> _Work to complete_:
Report each line of the data that has "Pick" somewhere in it.
+ + + + + + +
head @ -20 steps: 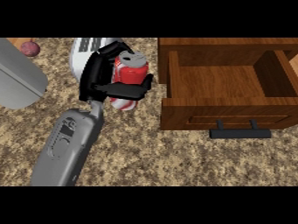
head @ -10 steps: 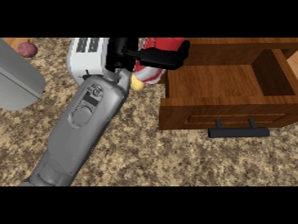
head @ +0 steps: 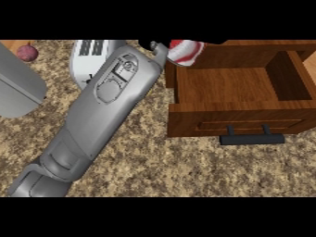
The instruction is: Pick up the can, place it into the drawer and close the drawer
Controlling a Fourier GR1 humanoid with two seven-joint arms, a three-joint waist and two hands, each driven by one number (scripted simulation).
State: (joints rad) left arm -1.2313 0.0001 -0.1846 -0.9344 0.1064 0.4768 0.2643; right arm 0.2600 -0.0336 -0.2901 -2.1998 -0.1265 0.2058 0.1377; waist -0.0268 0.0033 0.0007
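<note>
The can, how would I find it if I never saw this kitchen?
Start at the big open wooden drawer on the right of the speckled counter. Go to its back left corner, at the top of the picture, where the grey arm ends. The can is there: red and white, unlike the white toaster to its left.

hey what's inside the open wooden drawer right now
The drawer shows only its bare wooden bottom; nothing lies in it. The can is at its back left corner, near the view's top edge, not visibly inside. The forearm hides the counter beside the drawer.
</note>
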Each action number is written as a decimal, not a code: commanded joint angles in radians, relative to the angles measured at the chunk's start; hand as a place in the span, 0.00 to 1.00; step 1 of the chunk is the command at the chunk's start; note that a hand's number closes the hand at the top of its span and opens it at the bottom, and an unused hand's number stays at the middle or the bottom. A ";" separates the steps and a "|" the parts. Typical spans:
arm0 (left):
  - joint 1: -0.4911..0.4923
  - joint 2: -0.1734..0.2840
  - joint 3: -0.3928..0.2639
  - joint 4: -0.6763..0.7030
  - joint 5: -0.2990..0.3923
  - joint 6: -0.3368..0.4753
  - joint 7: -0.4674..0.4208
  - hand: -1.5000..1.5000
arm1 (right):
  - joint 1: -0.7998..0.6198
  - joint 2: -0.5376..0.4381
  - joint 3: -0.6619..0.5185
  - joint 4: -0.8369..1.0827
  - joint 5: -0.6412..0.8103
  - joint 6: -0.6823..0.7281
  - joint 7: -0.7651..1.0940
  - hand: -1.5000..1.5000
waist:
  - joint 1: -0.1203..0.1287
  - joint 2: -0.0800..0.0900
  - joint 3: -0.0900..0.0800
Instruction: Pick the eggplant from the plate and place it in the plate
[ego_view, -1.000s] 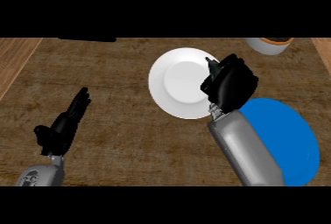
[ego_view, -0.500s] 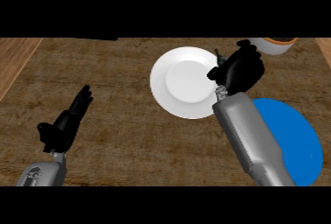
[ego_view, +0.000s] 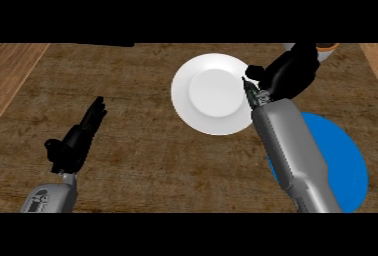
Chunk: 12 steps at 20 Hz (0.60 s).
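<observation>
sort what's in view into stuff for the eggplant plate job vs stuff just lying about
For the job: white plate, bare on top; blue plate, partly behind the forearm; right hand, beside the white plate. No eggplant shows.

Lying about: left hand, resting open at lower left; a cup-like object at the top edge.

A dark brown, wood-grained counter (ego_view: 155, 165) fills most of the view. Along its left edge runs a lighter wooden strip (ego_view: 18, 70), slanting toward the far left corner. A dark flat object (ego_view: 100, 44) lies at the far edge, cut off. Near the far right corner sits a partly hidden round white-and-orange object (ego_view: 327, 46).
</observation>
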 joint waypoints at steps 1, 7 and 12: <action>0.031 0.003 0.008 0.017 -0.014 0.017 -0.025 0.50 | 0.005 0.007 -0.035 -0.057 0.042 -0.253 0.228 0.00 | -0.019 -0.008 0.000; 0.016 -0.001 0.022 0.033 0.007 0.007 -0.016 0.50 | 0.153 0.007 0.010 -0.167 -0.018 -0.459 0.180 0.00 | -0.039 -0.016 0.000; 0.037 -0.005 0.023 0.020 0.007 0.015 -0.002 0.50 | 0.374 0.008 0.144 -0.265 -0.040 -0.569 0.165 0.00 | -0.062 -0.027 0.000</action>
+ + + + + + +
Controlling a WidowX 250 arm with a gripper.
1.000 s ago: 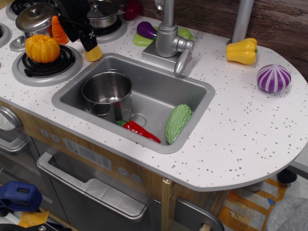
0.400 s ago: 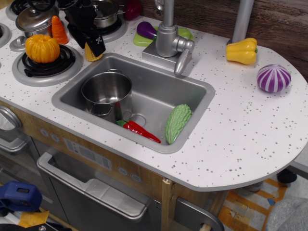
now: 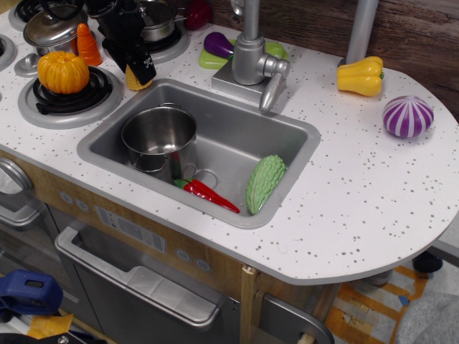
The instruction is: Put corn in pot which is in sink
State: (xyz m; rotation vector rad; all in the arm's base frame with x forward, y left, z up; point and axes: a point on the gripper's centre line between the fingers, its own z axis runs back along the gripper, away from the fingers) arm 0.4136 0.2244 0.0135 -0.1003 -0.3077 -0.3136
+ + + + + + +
> _The answer_:
The instruction is: Pick up the can, place it into the drawer and close the drawer
Instruction: Pick the eggplant from the plate and place it in the plate

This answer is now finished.